As Jeremy repeats in the lectures, I have data, I have an architecture, and I have a loss function.
However, after running quite a few iterations with different hyperparameters, I can’t improve my loss beyond a certain point.
Are there any heuristics to understand whether the problem is because there’s too little data to learn from, whether the architecture is limiting, or whether the data actually contains no useful information?
Phrased differently, if your loss values stops improving, how do you know where to spend your time investigating?
To start your investigation, I would recommend to analyze both your training and validation losses to determine if you are underfitting or overfitting (Underfitting vs overfitting).
Then when diagnosis done, you have 2 conceptual directions to explore:
Underfitting -> model needs more effective representational capacity (to simplify : more trainable parameters)
@nwf This question reminded me of the “Fast/Good/Cheap, can pick only 2” .
Another dimension that would be worth consider is “cost”.
If acquiring more labeled data is expensive (in $ or time), compared with experimenting with architectures, etc. The best heuristic then will be to try the lease expensive option first…
@alexandrecc
Regarding the underfit/overfit problem, the model seems to start off with equal reductions in loss for both training and validation sets, and then after 8 epochs or so, begins to overfit to the training data. What I’ve found is that even the overfitting seems to cap out eventually. Also, thanks for the links, I’m reading through the chapter on regularization now.
@gsg
As for data, I’m always trying to add more data to the collection. The problem is that even doubling or tripling the items still leaves me with a comparatively small amount of data. I currently only have around 7,000 items.

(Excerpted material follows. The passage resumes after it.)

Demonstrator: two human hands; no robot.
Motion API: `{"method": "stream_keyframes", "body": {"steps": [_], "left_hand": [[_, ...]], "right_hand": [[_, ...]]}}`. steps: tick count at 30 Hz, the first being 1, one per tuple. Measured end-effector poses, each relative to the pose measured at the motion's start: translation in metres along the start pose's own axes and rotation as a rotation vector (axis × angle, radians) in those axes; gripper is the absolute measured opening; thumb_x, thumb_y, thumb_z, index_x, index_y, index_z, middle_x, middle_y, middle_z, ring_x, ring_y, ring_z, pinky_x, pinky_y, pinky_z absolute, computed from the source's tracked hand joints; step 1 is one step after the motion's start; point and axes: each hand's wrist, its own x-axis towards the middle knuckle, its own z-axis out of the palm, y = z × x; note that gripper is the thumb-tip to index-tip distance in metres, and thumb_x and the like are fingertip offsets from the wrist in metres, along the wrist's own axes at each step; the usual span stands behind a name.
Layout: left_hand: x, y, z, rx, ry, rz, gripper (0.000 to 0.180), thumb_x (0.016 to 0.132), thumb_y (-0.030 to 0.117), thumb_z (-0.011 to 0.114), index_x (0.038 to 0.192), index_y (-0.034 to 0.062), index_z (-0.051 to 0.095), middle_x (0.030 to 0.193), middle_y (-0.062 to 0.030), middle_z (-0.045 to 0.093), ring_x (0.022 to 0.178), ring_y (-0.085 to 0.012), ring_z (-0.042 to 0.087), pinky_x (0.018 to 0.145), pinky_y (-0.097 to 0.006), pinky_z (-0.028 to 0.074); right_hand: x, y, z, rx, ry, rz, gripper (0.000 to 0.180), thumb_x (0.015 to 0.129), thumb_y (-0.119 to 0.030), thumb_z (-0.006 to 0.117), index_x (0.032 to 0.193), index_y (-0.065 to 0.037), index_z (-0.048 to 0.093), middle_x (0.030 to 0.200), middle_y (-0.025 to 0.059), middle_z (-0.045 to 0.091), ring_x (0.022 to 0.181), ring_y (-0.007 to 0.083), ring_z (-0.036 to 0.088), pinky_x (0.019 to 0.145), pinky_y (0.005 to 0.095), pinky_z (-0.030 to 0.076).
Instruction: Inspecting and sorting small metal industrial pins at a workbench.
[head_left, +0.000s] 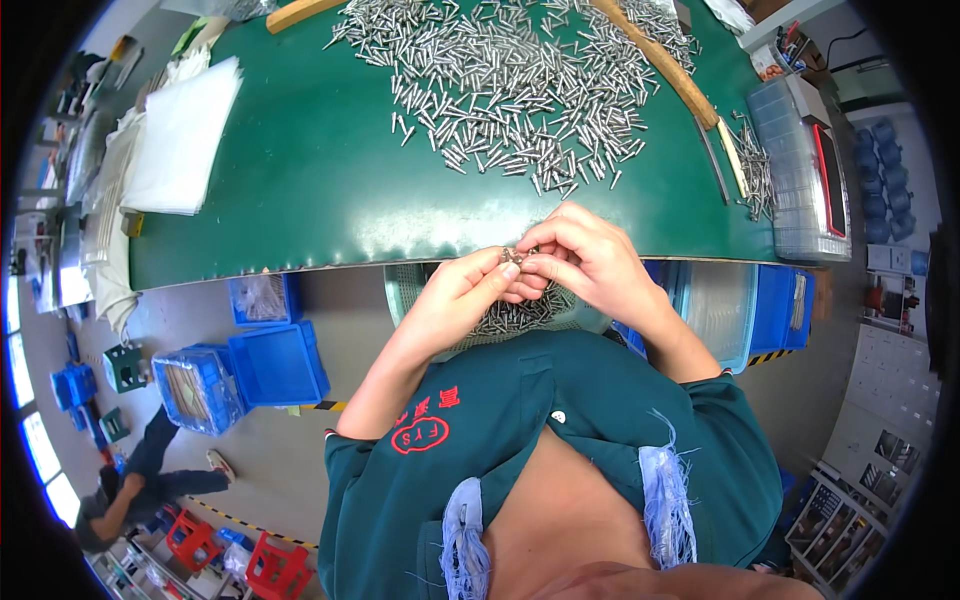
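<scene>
At the table's near edge, my left hand [455, 298] and my right hand [592, 262] meet with bent fingers. Between the fingertips are a few small metal pieces [513, 257], partly covered; their exact shape is too small to make out. Below them, a pale green mesh basket [397, 292] holds a heap of dark metal pieces [515, 316], half hidden by my hands. Beyond, a large spread of short silver metal pins [500, 95] covers the far middle of the green table [300, 190].
A wooden bar [665, 62] lies along the pins' right side. Farther right are longer metal rods [752, 168] and clear plastic boxes [778, 150]. White sheets [185, 140] lie at the left. Blue bins [278, 362] stand on the floor; another person [140, 490] is at lower left.
</scene>
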Motion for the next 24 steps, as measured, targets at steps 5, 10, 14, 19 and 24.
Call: {"method": "stream_keyframes", "body": {"steps": [5,10,14,19,24], "left_hand": [[0.0003,0.002,-0.0001,-0.044,0.027,0.005,0.028,0.1,0.014,0.041,0.114,-0.0046,0.056,0.1,-0.0133,0.066,0.093,-0.0212,0.065,0.081,-0.031,0.052],[-0.0004,0.0033,-0.0017,-0.033,0.022,-0.011,0.028,0.099,0.014,0.041,0.113,-0.0044,0.056,0.099,-0.0134,0.066,0.092,-0.0207,0.066,0.081,-0.03,0.053],[0.0011,0.0021,-0.0036,-0.022,0.036,-0.044,0.028,0.099,0.015,0.042,0.111,-0.0042,0.058,0.097,-0.0137,0.067,0.089,-0.0208,0.067,0.079,-0.03,0.054],[0.0009,0.0069,-0.0026,0.026,0.089,-0.077,0.026,0.098,0.015,0.046,0.107,-0.0049,0.06,0.092,-0.013,0.068,0.086,-0.0197,0.067,0.077,-0.029,0.054],[-0.0007,0.0057,-0.0028,0.158,0.149,-0.068,0.023,0.096,0.014,0.05,0.102,-0.005,0.063,0.091,-0.0115,0.068,0.085,-0.0165,0.067,0.075,-0.027,0.053]], "right_hand": [[-0.0008,-0.0026,0.0003,0.165,0.015,0.154,0.013,0.081,-0.015,0.07,0.091,-0.008,0.066,0.076,0.0029,0.056,0.062,0.0107,0.056,0.055,0.0246,0.045],[-0.0007,-0.0042,0.0,0.197,-0.009,0.176,0.013,0.081,-0.01,0.07,0.092,-0.004,0.066,0.078,0.0023,0.055,0.065,0.0081,0.054,0.056,0.0221,0.043],[-0.0002,-0.005,0.0005,0.236,-0.024,0.182,0.013,0.081,-0.006,0.07,0.092,-0.002,0.066,0.082,0.0014,0.055,0.068,0.0058,0.053,0.057,0.0199,0.042],[-0.0005,-0.0016,0.0016,0.309,-0.043,0.219,0.014,0.083,-0.013,0.069,0.093,-0.005,0.065,0.081,0.0026,0.058,0.068,0.008,0.056,0.058,0.0221,0.045],[-0.0017,0.0022,0.0038,0.465,-0.096,0.31,0.014,0.084,-0.012,0.068,0.094,-0.004,0.065,0.083,0.0009,0.058,0.071,0.0049,0.055,0.059,0.0196,0.044]]}}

From scratch. The data is not in any format that commonly available pretrained networks have been made for. It’s a very specific deconstruction of music waveforms.
I’m using a modification of the language learner structure from lesson 10, basically an LSTM followed by a PoolingLinearClassifier. I experimented with adding dropouts of varying percentages, but I surely did something incorrect because I quickly went from a BinaryCrossEntropy loss of around 0.55 northwards to 15 and beyond.